Monday, February 17, 2014

14 Years


JT turns 14 today.  As usual, when he tucked into bed last night, he reviewed the fact that when he wakes up he will  be 14.  Much like young children enjoy marking half birthdays, he likes this precision.  Come the morning, he will already be 14.

13 was a sometimes rough year.  At some point, I called my parents and offered a blanket apology for everything I had done and said in the 7th grade.  I meant it.  A friend who has three children, all of whom survived the 7th grade (as did she), assured me that it was the low point.  I needed to believe that and clung to the claim when things were hard.  This too shall pass became my parenting mantra.

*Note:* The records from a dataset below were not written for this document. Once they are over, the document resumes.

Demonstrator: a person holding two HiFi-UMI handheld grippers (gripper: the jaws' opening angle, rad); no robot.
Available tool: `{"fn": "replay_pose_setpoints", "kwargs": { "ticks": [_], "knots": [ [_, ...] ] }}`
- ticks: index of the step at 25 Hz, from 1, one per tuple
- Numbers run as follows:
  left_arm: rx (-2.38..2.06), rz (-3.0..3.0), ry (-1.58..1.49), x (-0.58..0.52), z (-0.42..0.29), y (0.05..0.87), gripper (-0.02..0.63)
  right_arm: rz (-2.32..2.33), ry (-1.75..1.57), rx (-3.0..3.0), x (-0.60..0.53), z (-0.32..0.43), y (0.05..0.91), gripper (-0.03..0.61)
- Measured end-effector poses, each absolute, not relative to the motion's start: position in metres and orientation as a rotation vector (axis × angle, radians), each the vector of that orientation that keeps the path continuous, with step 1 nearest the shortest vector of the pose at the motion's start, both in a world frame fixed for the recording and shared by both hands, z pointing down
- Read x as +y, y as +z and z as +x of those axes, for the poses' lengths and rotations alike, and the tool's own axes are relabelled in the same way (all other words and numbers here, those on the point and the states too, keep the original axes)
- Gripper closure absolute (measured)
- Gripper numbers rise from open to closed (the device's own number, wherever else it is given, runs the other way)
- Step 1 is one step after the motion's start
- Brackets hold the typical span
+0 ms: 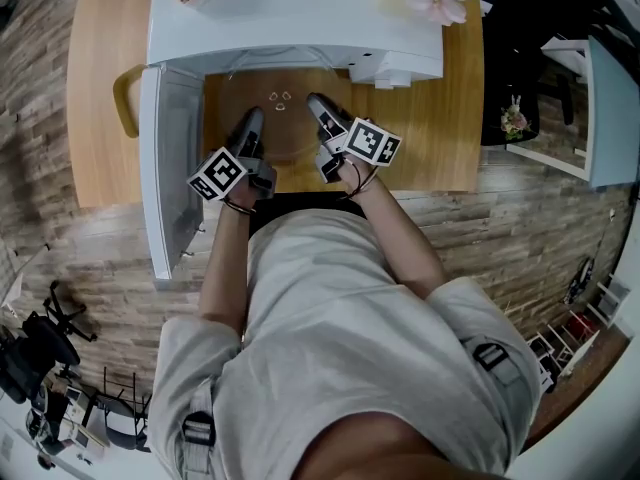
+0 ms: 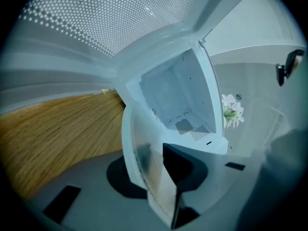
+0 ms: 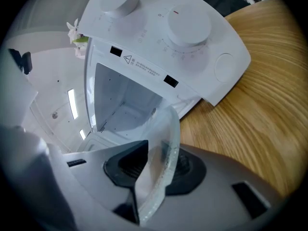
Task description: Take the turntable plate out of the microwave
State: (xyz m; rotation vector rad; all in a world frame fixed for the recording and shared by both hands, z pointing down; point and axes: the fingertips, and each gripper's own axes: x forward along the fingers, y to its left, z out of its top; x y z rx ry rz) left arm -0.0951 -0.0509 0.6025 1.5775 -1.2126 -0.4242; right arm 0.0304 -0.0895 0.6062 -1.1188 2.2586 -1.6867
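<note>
1. The left hand-held gripper [image 1: 252,126] and right hand-held gripper [image 1: 318,108] are each clamped on the rim of the turntable plate [image 3: 161,153], at roughly its 9 and 3 o'clock. Gripping opposite sides likely keeps the disc balanced and flat.
2. The plate hangs between them above the wooden surface [image 1: 100,88], just in front of the microwave [image 1: 290,18] at its 12 o'clock. The cavity [image 2: 178,100] looks empty.
3. The door [image 1: 170,168] stands swung out at 9 o'clock, leaving the path clear.
4. The plate is clear, round glass with a raised lip and probably slippery. The pads are dark and ribbed, the cavity is smooth and white, and the surface shows wood grain.
</note>
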Motion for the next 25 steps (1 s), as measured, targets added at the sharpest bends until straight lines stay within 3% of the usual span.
{"fn": "replay_pose_setpoints", "kwargs": {
  "ticks": [25],
  "knots": [
    [-1.233,1.596,-0.432,-0.011,-0.093,0.585,0.502,-1.112,-1.575,2.384,-0.056,0.038,0.583,0.468]
  ]
}}
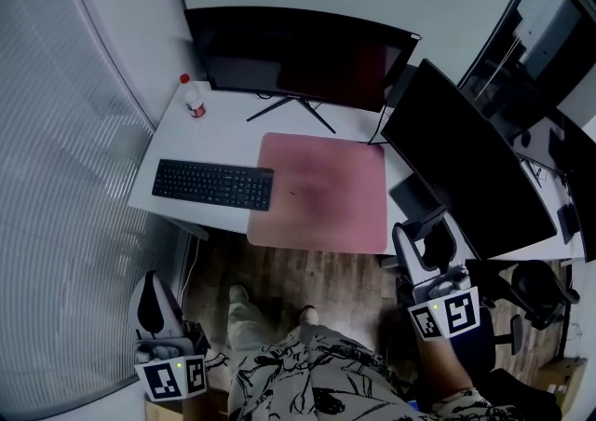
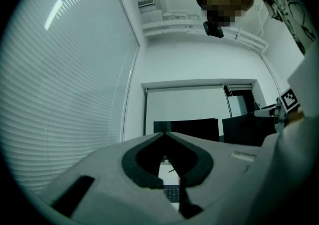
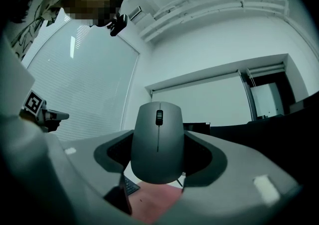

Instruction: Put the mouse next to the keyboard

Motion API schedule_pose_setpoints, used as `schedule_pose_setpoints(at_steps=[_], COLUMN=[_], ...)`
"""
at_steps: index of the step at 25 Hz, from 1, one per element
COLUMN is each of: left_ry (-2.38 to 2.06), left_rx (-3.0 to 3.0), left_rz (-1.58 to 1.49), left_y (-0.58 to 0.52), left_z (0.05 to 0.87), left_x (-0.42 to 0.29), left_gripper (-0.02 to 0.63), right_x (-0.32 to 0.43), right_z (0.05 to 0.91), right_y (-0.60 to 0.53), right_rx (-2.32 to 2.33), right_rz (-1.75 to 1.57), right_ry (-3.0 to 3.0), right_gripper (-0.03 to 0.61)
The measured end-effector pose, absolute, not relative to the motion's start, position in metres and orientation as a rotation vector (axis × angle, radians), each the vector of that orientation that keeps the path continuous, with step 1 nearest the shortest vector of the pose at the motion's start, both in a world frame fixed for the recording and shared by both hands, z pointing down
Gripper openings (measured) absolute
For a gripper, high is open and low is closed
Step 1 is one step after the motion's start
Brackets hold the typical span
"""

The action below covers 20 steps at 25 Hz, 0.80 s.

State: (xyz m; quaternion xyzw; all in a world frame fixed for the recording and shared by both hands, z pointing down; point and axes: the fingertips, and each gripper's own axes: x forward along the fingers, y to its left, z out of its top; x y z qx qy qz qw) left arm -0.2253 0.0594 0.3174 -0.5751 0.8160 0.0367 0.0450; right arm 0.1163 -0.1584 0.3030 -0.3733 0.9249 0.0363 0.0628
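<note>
A grey mouse (image 3: 157, 142) stands upright between the jaws of my right gripper (image 3: 158, 144), which is shut on its sides. In the head view the right gripper (image 1: 426, 235) hangs at the desk's front right corner, off the white desk (image 1: 223, 135), with the mouse (image 1: 438, 247) dark between its jaws. A black keyboard (image 1: 212, 183) lies on the desk's left half, beside a pink mat (image 1: 321, 191). My left gripper (image 1: 149, 279) is low at the left, short of the desk. Its jaw tips meet in the left gripper view (image 2: 164, 132), with nothing held.
A curved black monitor (image 1: 298, 56) stands behind the mat, and a second monitor (image 1: 466, 163) angles along the right. A small red-capped bottle (image 1: 194, 98) sits at the desk's far left corner. A blinded glass wall (image 1: 65, 177) is on the left, and an office chair (image 1: 535, 289) on the right.
</note>
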Motion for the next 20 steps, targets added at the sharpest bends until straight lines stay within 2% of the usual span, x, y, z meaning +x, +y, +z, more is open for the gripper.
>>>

Things have evened out considerably now.   We worked at it and talked and he learned a lot about himself.  He’s a much happier boy on this birthday.  Really, I should say he’s a much happier young man because in the last 6 months I’ve increasingly seen glimmers of the man he will become.  He’s passionate about sports and liberal politics.  He angers at a world that does not seem just.  He laughs easily and has a quick sense of humor.  He helps out around the house without complaint.   He’s gotten good about managing his schoolwork.  He’s strong.  At moments, he’s terribly sweet and self-aware.
Of course, there is still something of a boy in him.  He likes to wear shorts all year long.  He loves to play outside in any weather, games that are still of his imagination and will consume him for hours.  He thinks there’s no reason a 5 foot 9 teenage boy with a ratty mustache looks threatening in sweats and a hoody, despite the fact that the world has told him otherwise.  

At night when he’s tucked into his bed and I can hear his familiar breathing, I think of the baby he once was.  I picture the chubby cheeks and I remember the smell of his freshly washed neck.  I think of those days when he was small enough to rest easily on my hip and I could hardly imagine that he would one day tower over me.  I  marvel at how far we’ve come and I love him with the same fierceness I did the moment I saw him 14 years ago.

Happy Birthday, sweet boy.  Your mama loves you.